Errol Morris, the acclaimed filmmaker known for his work in “The Thin Blue Line,” is not one to explicitly advocate causes even when dealing with politically sensitive subjects. Morris puts more emphasis on the idea, rather philosophy; even a cosmic one.
In his documentary “American Dharma 2019,” he focused on explaining the motives of the former chief strategist of the Trump White House, Stephen K. Bannon. In “Standard Operating Procedure” (2008) Iraq’s Abu Ghraib prison photographs were the subject, as to how acts that seem overtly torture are nevertheless acceptable and deemed normal in certain situations. The same can be said about the portraits of Robert S. McNamara in “The Fog of War” (2003) and Donald H. Rumsfeld “The Unknown Known” (2014). Even Cronkite had retired when this War diplomat was hired still the idea of Vietnam War oversaw mirrors towards this man from McNamara explaining the majority of the events that transpired prior to 2003.
Morris’s “Separated” on the practice of forcibly removing children from parents at the Southern border during the Trump administration is closer to a direct intervention. The director made no secrets out of wanting it to be out there before the presidential elections but with the movie already showing in theaters, it is not expected topple the MSM’s audience’s attention before Dec. 7th. He complained recently on X: “Why is my movie not being shown on NBC prior to the elections? No such reason exists except that it is not a partisan movie and it is dealing with sick policy that is simply not allowed. Figure it out yourself.”

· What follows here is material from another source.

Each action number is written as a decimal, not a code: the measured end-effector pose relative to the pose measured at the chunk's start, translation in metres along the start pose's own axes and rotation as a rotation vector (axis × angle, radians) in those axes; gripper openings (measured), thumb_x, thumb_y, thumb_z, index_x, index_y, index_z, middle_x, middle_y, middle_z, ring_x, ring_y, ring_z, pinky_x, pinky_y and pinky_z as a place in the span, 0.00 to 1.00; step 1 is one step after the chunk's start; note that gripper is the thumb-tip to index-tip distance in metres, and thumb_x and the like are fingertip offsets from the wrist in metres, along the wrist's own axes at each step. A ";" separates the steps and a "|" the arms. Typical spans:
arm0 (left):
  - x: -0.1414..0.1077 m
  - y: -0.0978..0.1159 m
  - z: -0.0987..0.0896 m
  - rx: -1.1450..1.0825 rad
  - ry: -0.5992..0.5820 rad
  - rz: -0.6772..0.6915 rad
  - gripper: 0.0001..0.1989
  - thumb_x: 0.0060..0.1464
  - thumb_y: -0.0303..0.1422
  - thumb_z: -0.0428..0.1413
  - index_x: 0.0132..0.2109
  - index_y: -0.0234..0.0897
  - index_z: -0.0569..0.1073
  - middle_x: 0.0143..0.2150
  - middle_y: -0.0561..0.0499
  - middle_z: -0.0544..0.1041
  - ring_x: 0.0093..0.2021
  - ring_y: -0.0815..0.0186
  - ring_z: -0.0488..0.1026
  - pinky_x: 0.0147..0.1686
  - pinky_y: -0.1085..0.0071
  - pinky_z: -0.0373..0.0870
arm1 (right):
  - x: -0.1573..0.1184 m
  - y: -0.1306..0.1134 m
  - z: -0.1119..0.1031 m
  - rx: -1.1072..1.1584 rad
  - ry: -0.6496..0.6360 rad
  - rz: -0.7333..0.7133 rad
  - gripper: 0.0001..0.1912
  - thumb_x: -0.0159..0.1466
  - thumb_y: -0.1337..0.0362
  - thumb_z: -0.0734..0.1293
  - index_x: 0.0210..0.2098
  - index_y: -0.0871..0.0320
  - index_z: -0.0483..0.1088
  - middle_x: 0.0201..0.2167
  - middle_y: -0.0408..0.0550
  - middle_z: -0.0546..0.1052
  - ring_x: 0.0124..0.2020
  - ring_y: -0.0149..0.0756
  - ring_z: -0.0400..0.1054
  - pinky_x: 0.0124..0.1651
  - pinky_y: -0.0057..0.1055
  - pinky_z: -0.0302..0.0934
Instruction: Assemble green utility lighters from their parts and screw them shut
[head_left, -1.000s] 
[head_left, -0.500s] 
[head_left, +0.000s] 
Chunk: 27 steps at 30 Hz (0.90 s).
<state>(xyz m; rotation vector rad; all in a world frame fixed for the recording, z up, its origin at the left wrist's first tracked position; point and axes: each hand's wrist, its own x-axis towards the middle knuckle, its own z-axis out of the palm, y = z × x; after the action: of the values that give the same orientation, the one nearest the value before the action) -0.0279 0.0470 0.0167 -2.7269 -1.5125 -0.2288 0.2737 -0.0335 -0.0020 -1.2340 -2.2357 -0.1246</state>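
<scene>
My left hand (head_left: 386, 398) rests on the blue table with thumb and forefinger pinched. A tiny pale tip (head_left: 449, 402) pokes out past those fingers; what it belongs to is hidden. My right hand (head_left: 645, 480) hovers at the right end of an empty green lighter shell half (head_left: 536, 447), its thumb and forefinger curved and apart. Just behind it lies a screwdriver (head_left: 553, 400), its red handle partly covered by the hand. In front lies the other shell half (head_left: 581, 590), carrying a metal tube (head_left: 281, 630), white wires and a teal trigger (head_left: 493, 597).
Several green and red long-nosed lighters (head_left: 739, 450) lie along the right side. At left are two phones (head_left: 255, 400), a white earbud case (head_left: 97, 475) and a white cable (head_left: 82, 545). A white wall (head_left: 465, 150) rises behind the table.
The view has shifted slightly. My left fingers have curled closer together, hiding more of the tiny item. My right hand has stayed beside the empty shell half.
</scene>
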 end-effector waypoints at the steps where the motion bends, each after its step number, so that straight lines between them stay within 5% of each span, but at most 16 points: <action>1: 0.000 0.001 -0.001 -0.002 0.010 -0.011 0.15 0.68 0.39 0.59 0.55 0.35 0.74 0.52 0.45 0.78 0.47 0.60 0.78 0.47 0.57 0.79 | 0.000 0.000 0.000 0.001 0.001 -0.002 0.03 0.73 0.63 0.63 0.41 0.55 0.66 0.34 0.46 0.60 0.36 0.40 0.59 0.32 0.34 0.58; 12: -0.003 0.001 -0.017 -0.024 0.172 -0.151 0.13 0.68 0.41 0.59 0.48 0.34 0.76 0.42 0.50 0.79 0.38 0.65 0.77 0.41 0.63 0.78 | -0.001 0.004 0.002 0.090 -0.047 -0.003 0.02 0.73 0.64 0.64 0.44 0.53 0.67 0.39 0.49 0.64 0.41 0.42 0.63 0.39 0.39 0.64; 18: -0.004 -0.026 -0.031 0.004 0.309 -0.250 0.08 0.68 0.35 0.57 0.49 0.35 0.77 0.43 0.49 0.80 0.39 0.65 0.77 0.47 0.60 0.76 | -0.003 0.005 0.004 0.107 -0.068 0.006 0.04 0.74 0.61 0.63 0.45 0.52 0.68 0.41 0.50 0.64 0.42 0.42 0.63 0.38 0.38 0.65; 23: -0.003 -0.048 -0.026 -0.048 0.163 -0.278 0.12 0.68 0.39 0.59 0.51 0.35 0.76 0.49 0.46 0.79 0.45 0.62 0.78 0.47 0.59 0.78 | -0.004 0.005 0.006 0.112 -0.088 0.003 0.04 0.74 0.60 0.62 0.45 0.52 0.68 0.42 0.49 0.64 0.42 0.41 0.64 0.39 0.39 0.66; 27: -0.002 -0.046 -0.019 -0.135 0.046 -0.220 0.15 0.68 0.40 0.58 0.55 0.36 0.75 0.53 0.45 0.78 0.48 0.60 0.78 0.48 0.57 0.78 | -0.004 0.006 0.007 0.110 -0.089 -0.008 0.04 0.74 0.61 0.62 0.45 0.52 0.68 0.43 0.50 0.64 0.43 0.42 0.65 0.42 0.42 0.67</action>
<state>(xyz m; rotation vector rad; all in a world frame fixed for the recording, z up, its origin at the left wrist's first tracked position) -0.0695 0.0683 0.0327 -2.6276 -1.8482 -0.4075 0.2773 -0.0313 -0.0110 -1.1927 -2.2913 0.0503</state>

If indeed “Separated” is perhaps better regarded as an uncomplicated issue documentary on American foreign policy, is thus likely to be remembered as one of Morris’s more straightforward films then the director has lost none of his great sense of dark comic absurdity. The writer looks at the history of family separations through the eyes of Jonathan White who was an employee of the Office of Refugee Resettlement of Department of Health and Human Services that initiated such practices back in 2017 when these events were largely unnoticed.
Speaking at the Venice Film Festival, Morris asserted the paradox: “It would make no sense to mask it if deterrence was the motivation,” he said in August. But there’s a trace of Sellers in that thinking style: “The whole point of the doomsday machine is lost if you keep it a secret.” But Dr. White claimed that “children as a target, was a part of the point.”
In this Dec 2020 photo, a child plays with a pillow at the McAllen convention center as Gonzales and other protesters remained outside. White and Jalyn Squalor, who also worked for the Office of Refugee Resettlement, are among the strongest respondents in the film “Separated: Children at The Border”. Images of two blue collar desk workers claiming a sudden insurmountable level of bereavement appear viscerally jarring. Squalor recalls becoming cognizant of separations when field staff began reporting young children being brought in and the children’s ages and the language barrier presented a challenge to reunifying the families. I’m not sure we got all of them,” Squalor said. The documentary references a Homeland report released in 2024 that states the number of children separated from their parents exceeded four thousand.
The most generous thing that could be said about their absent looking boss, Scott Lloyd, who headed the Office of Refugee Resettlement, is that it is doubtful he even knew an Errol Morris movie existed prior to this. In the same breath, Jacob Soboroff who is a correspondent for NBC and also works as an executive producer for ‘Separated’ documentary and also authored the book with the same title, comes across light in the reporting. Indeed, at one point, he insinuates that the DHS intended to employ my journalism in a way that would terrify migrants and pummel Congress into submission.
As is typical of Morris, he chooses to dramatize his story: in this case, a mother and son crossing the border, being separated and later reuniting. In this regard, Caspar’s passion or his remarks on the existence of political quislings willing to carry out a sadistic policy like the enforced separation of children from their parents are convincing enough. “If politicians desire to inflict suffering in order to deter others, such people will be sought and such methods will be at their disposal,” he argues.